O que o Rock no Vale tem a dizer à sociedade

Uma característica comum a todos os palestrantes, bandas e organizadores do Rock no Vale é o incentivo ao diálogo. Percebi isso desde a primeira reunião que fui como participante de missão urbana (Cru Campus). Poucas vezes é dada ênfase sobre algum tipo de posicionamento, é um ambiente plural. E essa é uma das coisas que o Rock no Vale tem a dizer à Igreja: seja plural.
Pela primeira vez na minha vida ouvi um funk muito bom, de letra profunda e reflexiva, com uma batida extremamente cativante e feito por um cristão. Também, pela primeira vez, vi um evento dando voz para ministérios sociais relevantes e missões urbanas e ainda abrindo o seu palco para rock de alta qualidade, de bandas confessionais e não-confessionais. Isso tudo de uma vez, no Rock no Vale.
Para você que ainda não sabe do que estou falando, o Festival Rock no Vale é um evento que têm como pilares: Cidade, Reino e Música. Ele acontece a cada 2 anos na cidade de Arujá (SP).

Cidade, Reino e Música.

Na tentativa de separar os acontecimentos por pilares, percebi que boa parte deles se encontram total ou parcialmente. Como na palestra de Antônio Carlos Costa, que de maneira profunda expôs as dificuldades que têm vivido como Pastor e ativista dos direitos humanos, relacionando sua vivência a passagem de Marta ungindo os pés de Jesus (João 12) e a importância do cuidado com os mais vulneráveis. É cidade, mas também reino.
Posso citar também o painel de missões urbanas, que trouxe para a discussão quatro projetos sociais de relevância nacional, dentre eles SP Invisível, que tem a proposta de humanizar as pessoas. Segundo os organizadores: “é um movimento de conscientização das pessoas através de histórias de pessoas em situação de rua da cidade de São Paulo”.
Outro projeto que esteve no painel é o Passarela Alternativa, que se propõe a capacitar mulheres presas e egressas do sistema prisional a fim de emancipá-las socioeconomicamente, auxiliando tanto no tempo em cárcere, como na reinserção na sociedade, utilizando a moda como ferramenta para isso. Além desses dois projetos, também estiveram presentes a Cru Campus, que trabalha com missões na universidade e a aceleradora de projetos sociais, GLOCAL.
Além dos painéis, a proposta de integrar os participantes com missões urbanas também aconteceu através do espaço missionário, onde esteve presente a Aliança Bíblica Universitária do Brasil, representada por Jessica Grant, assessora da ABUB, que contou um pouco sobre a sua experiência no evento: “Foi muito bom poder estar presente nesse espaço diverso, porém focado em alcançar o povo da cidade, esse universo que às vezes esquecemos que também é parte da missão de Deus. A melhor parte, arrisco dizer, foi o contato com as outras missões urbanas. Trocar histórias, ideias, experiências, saber como podemos ajudar uns aos outros e como podemos orar uns pelos outros.” Contou.
Jessica ainda ressaltou a importância de expôr sobre a missão nas universidades: “Foi especial a possibilidade de mostrar a muitas pessoas que nos desconheciam ou não conheciam muito bem o que está acontecendo de iniciativa missionária nas escolas, universidades e entre profissionais. É bom demais fazer a ponte entre pessoas engajadas em transformar sua escola e universidade com outras que podem apoiá-las em sua missão.” completou.
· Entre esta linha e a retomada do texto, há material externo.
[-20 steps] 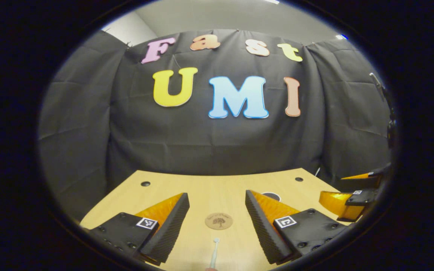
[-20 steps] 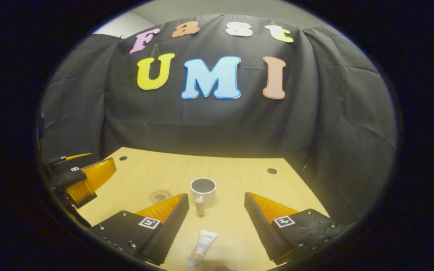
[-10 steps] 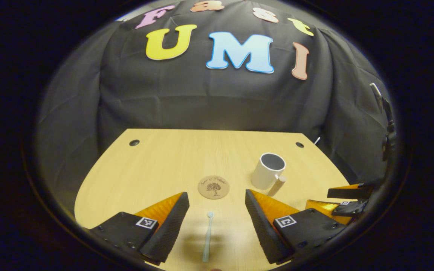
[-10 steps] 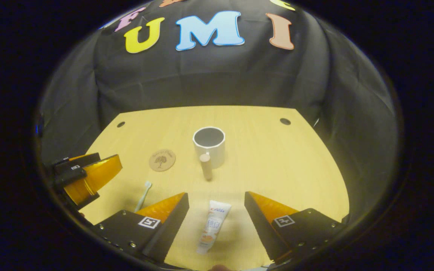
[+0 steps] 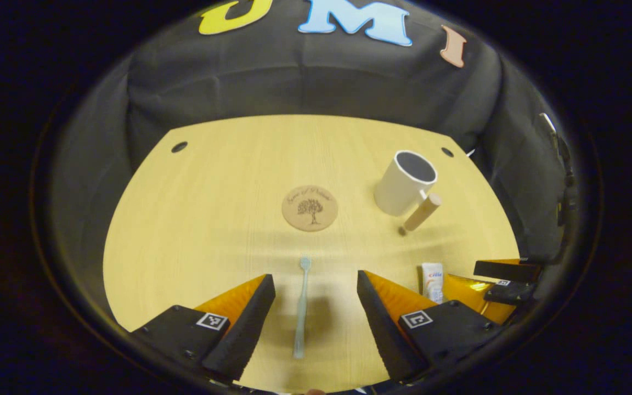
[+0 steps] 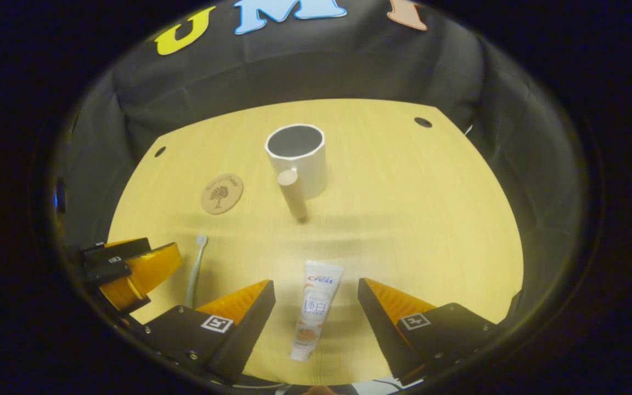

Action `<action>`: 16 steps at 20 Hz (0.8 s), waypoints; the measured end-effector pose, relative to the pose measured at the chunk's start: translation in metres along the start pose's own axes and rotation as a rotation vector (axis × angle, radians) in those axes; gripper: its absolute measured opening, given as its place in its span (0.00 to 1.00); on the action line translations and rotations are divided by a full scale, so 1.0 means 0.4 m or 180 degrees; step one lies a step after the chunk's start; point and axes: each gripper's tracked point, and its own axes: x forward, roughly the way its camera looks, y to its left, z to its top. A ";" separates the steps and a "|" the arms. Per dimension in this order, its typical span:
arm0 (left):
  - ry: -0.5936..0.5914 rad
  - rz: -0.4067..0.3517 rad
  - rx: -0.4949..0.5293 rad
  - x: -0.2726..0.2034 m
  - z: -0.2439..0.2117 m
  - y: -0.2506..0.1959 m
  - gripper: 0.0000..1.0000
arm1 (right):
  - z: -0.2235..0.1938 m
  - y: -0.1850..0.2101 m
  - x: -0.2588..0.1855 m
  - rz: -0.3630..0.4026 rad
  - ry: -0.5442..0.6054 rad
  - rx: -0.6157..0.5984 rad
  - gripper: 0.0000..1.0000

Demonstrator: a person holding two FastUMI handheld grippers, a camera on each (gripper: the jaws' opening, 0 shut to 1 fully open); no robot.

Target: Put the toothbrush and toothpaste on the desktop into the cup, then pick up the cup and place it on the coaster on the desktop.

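- Left gripper point(image 5: 316, 318): its fingers stood wide apart and held nothing, poised above the desktop point(image 5: 212, 219) near its near edge. The gap straddled the toothbrush, presumably so that the fingers could close across the handle.
- Toothbrush point(image 5: 300, 307): a pale, slim brush that lay flat on the wood, its head toward the coaster and its handle running back to the near edge; neither finger touched it.
- Right gripper point(image 6: 316, 323): likewise spread open and empty, placed over the near edge of the desktop with the toothpaste between its fingers; in the left gripper view it appeared at the right-hand edge of the desktop.
- Toothpaste point(image 6: 316, 307): a white tube that lay flat, its cap end nearest the camera and its crimped end pointing toward the cup. No finger was in contact with it.
- Cup point(image 6: 298, 159): a white mug that stood upright and empty toward the far edge of the desktop, its wooden peg handle point(image 6: 292, 193) facing the near edge, probably to offer an easy hold for the later lift.
- Coaster point(image 6: 221, 193): a round wooden disc with a tree mark, bare, beside the cup but apart from it, between the cup and the toothbrush head.
- Stage, as judged: both pickups were only being lined up; nothing was yet in the cup.
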 end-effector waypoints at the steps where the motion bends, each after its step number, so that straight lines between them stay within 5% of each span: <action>1: 0.0129 -0.0016 -0.0048 0.014 -0.017 0.000 0.96 | -0.009 0.003 0.010 0.0033 0.0088 0.0067 0.94; 16: 0.1261 0.0084 0.0032 0.111 -0.192 0.044 0.99 | -0.089 0.014 0.117 0.0073 0.0764 0.0102 0.94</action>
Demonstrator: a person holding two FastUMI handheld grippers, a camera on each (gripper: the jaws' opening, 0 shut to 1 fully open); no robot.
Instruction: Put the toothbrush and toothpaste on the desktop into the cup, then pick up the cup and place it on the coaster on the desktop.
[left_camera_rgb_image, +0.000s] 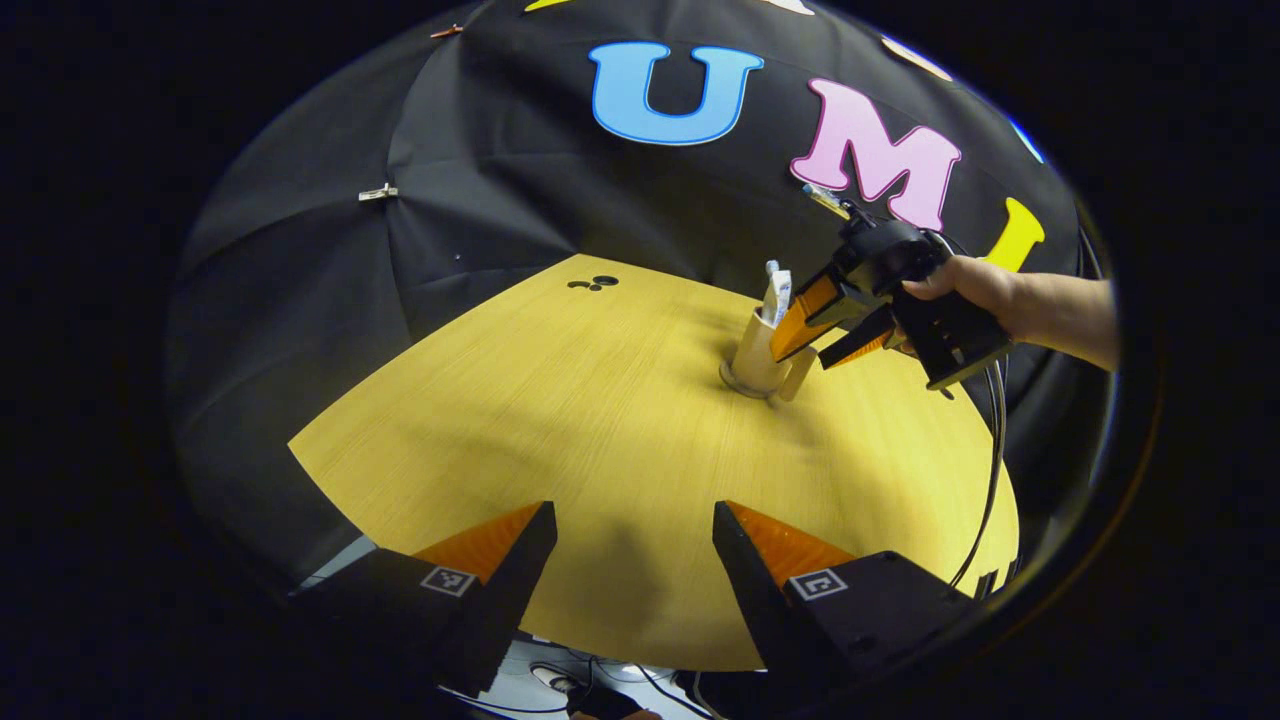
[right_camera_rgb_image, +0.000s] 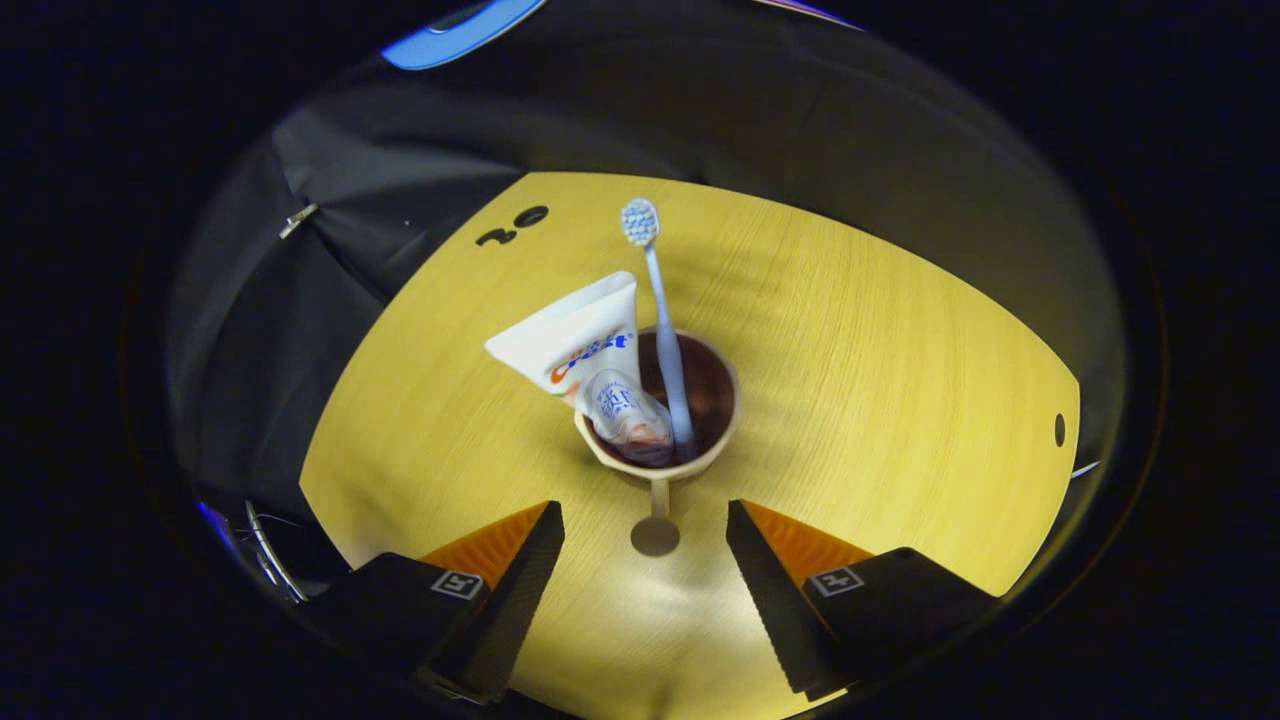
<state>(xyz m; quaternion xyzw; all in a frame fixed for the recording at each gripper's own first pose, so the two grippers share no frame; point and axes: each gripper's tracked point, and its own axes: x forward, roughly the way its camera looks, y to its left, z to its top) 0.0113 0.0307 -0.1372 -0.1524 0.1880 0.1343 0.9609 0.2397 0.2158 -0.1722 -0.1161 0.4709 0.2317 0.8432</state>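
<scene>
Toothbrush (right_camera_rgb_image: 664, 320) stands upright in the cup (right_camera_rgb_image: 715, 440), bristles up, beside toothpaste (right_camera_rgb_image: 580, 345).

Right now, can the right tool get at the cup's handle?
Probably yes: the right tool is open, the cup handle points toward its gap, and bare desktop lies between.

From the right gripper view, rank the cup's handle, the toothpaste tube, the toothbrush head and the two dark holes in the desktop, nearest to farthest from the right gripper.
1. Cup handle: just ahead, between the open fingers of the right gripper.
2. Toothpaste tube: in the cup, leaning left.
3. Toothbrush head: sticking up past the tube.
4. Two dark holes: far left edge of the desktop.
</scene>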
Antes de tudo, um Festival de Rock.

Para você que como eu ama música boa e a atmosfera de Festival, mas não tem tanta disposição para lidar com multidões embriagadas, o Rock no Vale é o seu lugar. O ambiente menor faz da experiência mais intimista e permite um contato maior com as bandas e palestrantes que se apresentam. É comum vê-los andando pelo evento. O rótulo “gospel” não cabe no Festival, não como usamos no Brasil. Lá a onda alternativa na música (e artes em geral) é muito presente.
Para a Relações-públicas Emanuelle Pereira, o ponto alto do evento, além dos painéis, foi o contato com os palestrantes e bandas: “Foi legal estar jantando, tomando café, almoçando com os preletores e a galera que você só admira de longe, ver eles tão perto”.
Segundo Emanuelle, os painéis superaram suas expectativas: “eu destaco sobretudo, os painéis (minha expectativa sobre eles era de ouvir reflexões mais genéricas) Deus falou muito ao meu coração, fui confrontada, orientada, consolada e tantas coisas, a palavra de Deus foi pregada naquele lugar e realmente cumpriu sua função, voltei com o coração muito grato e eu glorifico a Deus por isso.” ‘Manu’ saiu de Salvador exclusivamente para o evento.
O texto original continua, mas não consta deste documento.